** THE TASK **
After reading the records, print them all again exactly as they stand.

** RAW DATA **

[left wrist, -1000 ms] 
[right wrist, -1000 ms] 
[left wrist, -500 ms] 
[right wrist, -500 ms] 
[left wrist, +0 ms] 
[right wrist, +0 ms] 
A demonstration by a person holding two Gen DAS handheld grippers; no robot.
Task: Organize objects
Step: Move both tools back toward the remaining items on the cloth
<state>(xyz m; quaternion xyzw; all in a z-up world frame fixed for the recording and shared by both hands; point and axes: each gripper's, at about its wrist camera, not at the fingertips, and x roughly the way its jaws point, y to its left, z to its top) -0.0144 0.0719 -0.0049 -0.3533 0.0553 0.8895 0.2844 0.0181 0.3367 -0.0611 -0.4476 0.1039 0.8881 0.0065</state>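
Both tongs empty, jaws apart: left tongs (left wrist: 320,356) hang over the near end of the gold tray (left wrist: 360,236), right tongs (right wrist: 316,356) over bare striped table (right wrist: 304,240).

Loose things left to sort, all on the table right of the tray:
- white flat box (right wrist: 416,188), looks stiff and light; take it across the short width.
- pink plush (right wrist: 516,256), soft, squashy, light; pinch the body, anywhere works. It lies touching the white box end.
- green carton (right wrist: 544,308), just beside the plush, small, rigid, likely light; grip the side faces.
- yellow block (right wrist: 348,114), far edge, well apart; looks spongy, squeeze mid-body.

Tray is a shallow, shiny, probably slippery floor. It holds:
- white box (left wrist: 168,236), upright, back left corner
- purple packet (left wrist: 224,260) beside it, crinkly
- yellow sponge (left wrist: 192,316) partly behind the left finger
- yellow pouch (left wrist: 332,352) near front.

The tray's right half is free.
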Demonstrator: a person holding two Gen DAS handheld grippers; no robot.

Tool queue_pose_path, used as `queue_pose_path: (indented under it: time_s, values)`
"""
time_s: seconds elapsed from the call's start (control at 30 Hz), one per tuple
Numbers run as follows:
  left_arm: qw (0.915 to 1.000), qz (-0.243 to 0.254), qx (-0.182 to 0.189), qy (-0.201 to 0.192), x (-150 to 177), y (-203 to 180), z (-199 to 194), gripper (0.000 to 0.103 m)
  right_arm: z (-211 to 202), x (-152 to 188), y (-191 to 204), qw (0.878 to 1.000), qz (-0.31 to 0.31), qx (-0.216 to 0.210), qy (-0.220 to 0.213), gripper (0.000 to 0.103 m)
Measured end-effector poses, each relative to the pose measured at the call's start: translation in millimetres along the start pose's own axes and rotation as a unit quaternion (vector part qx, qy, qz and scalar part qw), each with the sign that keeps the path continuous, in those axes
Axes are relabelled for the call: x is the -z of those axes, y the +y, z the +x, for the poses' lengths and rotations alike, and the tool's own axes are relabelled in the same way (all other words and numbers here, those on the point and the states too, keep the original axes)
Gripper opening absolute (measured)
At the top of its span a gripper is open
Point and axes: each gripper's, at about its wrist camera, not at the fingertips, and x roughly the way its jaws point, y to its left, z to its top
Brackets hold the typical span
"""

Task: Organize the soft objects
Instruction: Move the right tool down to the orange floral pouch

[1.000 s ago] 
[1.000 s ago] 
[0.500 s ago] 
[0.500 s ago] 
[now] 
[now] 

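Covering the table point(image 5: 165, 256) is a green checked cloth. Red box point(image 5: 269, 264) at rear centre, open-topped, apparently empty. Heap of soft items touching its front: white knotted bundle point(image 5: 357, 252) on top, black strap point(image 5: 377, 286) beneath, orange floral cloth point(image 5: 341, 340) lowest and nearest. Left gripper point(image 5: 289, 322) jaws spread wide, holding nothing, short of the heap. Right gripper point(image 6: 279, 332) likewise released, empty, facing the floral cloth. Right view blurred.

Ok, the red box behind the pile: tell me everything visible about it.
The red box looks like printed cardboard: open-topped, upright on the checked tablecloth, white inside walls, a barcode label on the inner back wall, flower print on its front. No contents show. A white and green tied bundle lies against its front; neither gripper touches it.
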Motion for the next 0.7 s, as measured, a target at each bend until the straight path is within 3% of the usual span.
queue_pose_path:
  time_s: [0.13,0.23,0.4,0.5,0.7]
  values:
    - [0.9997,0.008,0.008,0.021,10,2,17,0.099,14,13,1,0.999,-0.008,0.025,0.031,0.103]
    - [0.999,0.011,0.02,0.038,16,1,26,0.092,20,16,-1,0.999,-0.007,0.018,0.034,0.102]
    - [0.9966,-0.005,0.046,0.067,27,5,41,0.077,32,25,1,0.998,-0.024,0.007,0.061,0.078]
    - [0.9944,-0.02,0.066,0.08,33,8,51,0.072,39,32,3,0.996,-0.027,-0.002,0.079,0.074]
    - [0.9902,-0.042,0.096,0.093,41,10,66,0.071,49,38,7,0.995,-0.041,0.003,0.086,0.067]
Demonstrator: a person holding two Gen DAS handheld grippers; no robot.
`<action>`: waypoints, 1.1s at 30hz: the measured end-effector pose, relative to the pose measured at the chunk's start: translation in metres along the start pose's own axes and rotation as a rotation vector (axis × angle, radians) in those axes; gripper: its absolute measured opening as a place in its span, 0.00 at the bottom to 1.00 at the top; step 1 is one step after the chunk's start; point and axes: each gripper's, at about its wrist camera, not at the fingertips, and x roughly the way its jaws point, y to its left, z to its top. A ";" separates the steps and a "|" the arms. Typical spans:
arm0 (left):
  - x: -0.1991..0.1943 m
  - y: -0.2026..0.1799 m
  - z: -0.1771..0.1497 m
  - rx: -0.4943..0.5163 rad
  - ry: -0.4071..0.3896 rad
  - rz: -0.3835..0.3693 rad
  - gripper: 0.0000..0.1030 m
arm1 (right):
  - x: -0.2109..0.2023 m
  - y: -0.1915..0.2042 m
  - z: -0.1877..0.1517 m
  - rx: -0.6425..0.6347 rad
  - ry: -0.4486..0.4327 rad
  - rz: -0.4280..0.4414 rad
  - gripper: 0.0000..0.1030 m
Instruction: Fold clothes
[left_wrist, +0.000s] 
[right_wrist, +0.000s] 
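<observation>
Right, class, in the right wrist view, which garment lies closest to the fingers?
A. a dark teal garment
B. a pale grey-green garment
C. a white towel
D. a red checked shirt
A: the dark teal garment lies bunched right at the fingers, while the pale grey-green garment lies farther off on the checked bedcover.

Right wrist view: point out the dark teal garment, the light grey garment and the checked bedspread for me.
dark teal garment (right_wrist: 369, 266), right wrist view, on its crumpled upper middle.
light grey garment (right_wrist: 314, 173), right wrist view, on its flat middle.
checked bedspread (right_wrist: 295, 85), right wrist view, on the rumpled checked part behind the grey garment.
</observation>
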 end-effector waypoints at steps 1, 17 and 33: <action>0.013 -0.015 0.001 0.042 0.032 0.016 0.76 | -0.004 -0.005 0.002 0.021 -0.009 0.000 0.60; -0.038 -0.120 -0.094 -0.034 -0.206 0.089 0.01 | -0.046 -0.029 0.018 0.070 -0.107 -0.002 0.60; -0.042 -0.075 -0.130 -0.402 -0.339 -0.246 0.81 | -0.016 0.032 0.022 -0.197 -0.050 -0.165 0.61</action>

** WRITTEN ANSWER **
[left wrist, -1000 ms] 
[right wrist, -1000 ms] 
[left wrist, -500 ms] 
[right wrist, -500 ms] 
[left wrist, +0 ms] 
[right wrist, +0 ms] 
A demonstration by a person holding two Gen DAS handheld grippers; no robot.
Task: Organize objects
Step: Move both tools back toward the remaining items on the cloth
<state>(xyz m; quaternion xyzw; all in a z-up world frame fixed for the recording and shared by both hands; point and axes: each gripper's, at about its wrist camera, not at the fingertips, and x roughly the way its jaws point, y to its left, z to its top) -0.0144 0.0719 -0.0049 -0.3533 0.0553 0.8895 0.2844 0.0181 0.3367 -0.0611 -0.4476 0.1039 0.8881 0.0065</state>
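Both tongs empty, jaws apart: left tongs (left wrist: 320,356) hang over the near end of the gold tray (left wrist: 360,236), right tongs (right wrist: 316,356) over bare striped table (right wrist: 304,240).

Loose things left to sort, all on the table right of the tray:
- white flat box (right wrist: 416,188), looks stiff and light; take it across the short width.
- pink plush (right wrist: 516,256), soft, squashy, light; pinch the body, anywhere works. It lies touching the white box end.
- green carton (right wrist: 544,308), just beside the plush, small, rigid, likely light; grip the side faces.
- yellow block (right wrist: 348,114), far edge, well apart; looks spongy, squeeze mid-body.

Tray is a shallow, shiny, probably slippery floor. It holds:
- white box (left wrist: 168,236), upright, back left corner
- purple packet (left wrist: 224,260) beside it, crinkly
- yellow sponge (left wrist: 192,316) partly behind the left finger
- yellow pouch (left wrist: 332,352) near front.

The tray's right half is free.
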Demonstrator: a person holding two Gen DAS handheld grippers; no robot.

Tool queue_pose_path, used as `queue_pose_path: (indented under it: time_s, values)`
"""
time_s: seconds elapsed from the call's start (control at 30 Hz), one per tuple
Numbers run as follows:
  left_arm: qw (0.915 to 1.000), qz (-0.243 to 0.254), qx (-0.182 to 0.189), qy (-0.201 to 0.192), x (-150 to 177), y (-203 to 180), z (-199 to 194), gripper (0.000 to 0.103 m)
  right_arm: z (-211 to 202), x (-152 to 188), y (-191 to 204), qw (0.878 to 1.000), qz (-0.31 to 0.31), qx (-0.216 to 0.210), qy (-0.220 to 0.213), gripper (0.000 to 0.103 m)
Measured end-effector poses, each relative to the pose measured at the call's start: translation in millimetres along the start pose's own axes and rotation as a unit quaternion (vector part qx, qy, qz and scalar part qw), each with the sign that keeps the path continuous, in those axes
Axes are relabelled for the call: x is the -z of those axes, y the +y, z the +x, for the poses' lengths and rotations alike, and the tool's own axes are relabelled in the same way (all other words and numbers here, those on the point and the states too, keep the original axes)
Gripper opening absolute (measured)
At the top of its span a gripper is open
Point and axes: each gripper's, at about its wrist camera, not at the fingertips, and x roughly the way its jaws point, y to its left, z to its top
Brackets hold the typical span
"""

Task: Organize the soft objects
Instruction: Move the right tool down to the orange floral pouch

[1.000 s ago] 
[1.000 s ago] 
[0.500 s ago] 
[0.500 s ago] 
[now] 
[now] 

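Covering the table point(image 5: 165, 256) is a green checked cloth. Red box point(image 5: 269, 264) at rear centre, open-topped, apparently empty. Heap of soft items touching its front: white knotted bundle point(image 5: 357, 252) on top, black strap point(image 5: 377, 286) beneath, orange floral cloth point(image 5: 341, 340) lowest and nearest. Left gripper point(image 5: 289, 322) jaws spread wide, holding nothing, short of the heap. Right gripper point(image 6: 279, 332) likewise released, empty, facing the floral cloth. Right view blurred.

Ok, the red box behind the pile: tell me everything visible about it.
The red box looks like printed cardboard: open-topped, upright on the checked tablecloth, white inside walls, a barcode label on the inner back wall, flower print on its front. No contents show. A white and green tied bundle lies against its front; neither gripper touches it.
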Motion for the next 0.7 s, as measured, a target at each bend until the straight path is within 3% of the usual span.
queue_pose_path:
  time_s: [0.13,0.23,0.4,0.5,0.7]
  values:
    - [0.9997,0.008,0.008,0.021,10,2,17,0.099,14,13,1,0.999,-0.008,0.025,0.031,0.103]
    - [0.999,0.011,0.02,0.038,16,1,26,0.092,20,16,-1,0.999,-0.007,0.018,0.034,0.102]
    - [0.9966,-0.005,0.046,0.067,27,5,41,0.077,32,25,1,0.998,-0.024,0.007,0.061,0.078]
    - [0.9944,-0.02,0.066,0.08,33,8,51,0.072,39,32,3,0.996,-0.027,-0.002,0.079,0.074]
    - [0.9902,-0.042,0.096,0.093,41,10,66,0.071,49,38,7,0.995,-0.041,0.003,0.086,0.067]
Demonstrator: a person holding two Gen DAS handheld grippers; no robot.
`<action>`: waypoints, 1.1s at 30hz: the measured end-effector pose, relative to the pose measured at the chunk's start: translation in metres along the start pose's own axes and rotation as a rotation vector (axis × angle, radians) in those axes; gripper: its absolute measured opening as a place in its span, 0.00 at the bottom to 1.00 at the top; step 1 is one step after the chunk's start; point and axes: each gripper's, at about its wrist camera, not at the fingertips, and x roughly the way its jaws point, y to its left, z to its top. A ";" separates the steps and a "|" the arms. Typical spans:
arm0 (left):
  - x: -0.1991..0.1943 m
  - y: -0.2026..0.1799 m
  - z: -0.1771..0.1497 m
  - rx: -0.4943..0.5163 rad
  - ry: -0.4071..0.3896 rad
  - rz: -0.3835..0.3693 rad
  - gripper: 0.0000..0.1030 m
arm1 (right):
  - x: -0.2109..0.2023 m
  - y: -0.1915..0.2042 m
  - z: -0.1877..0.1517 m
  - rx: -0.6425..0.6347 rad
  - ry: -0.4486..0.4327 rad
  - rz: -0.4280..0.4414 rad
  - gripper: 0.0000..0.1030 m
Instruction: Fold clothes
[left_wrist, +0.000s] 
[right_wrist, +0.000s] 
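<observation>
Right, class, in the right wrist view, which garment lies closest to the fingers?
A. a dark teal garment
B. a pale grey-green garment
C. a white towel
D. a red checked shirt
A: the dark teal garment lies bunched right at the fingers, while the pale grey-green garment lies farther off on the checked bedcover.

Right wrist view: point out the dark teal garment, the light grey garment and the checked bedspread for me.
dark teal garment (right_wrist: 369, 266), right wrist view, on its crumpled upper middle.
light grey garment (right_wrist: 314, 173), right wrist view, on its flat middle.
checked bedspread (right_wrist: 295, 85), right wrist view, on the rumpled checked part behind the grey garment.
</observation>
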 end-effector waypoints at steps 1, 17 and 33: <action>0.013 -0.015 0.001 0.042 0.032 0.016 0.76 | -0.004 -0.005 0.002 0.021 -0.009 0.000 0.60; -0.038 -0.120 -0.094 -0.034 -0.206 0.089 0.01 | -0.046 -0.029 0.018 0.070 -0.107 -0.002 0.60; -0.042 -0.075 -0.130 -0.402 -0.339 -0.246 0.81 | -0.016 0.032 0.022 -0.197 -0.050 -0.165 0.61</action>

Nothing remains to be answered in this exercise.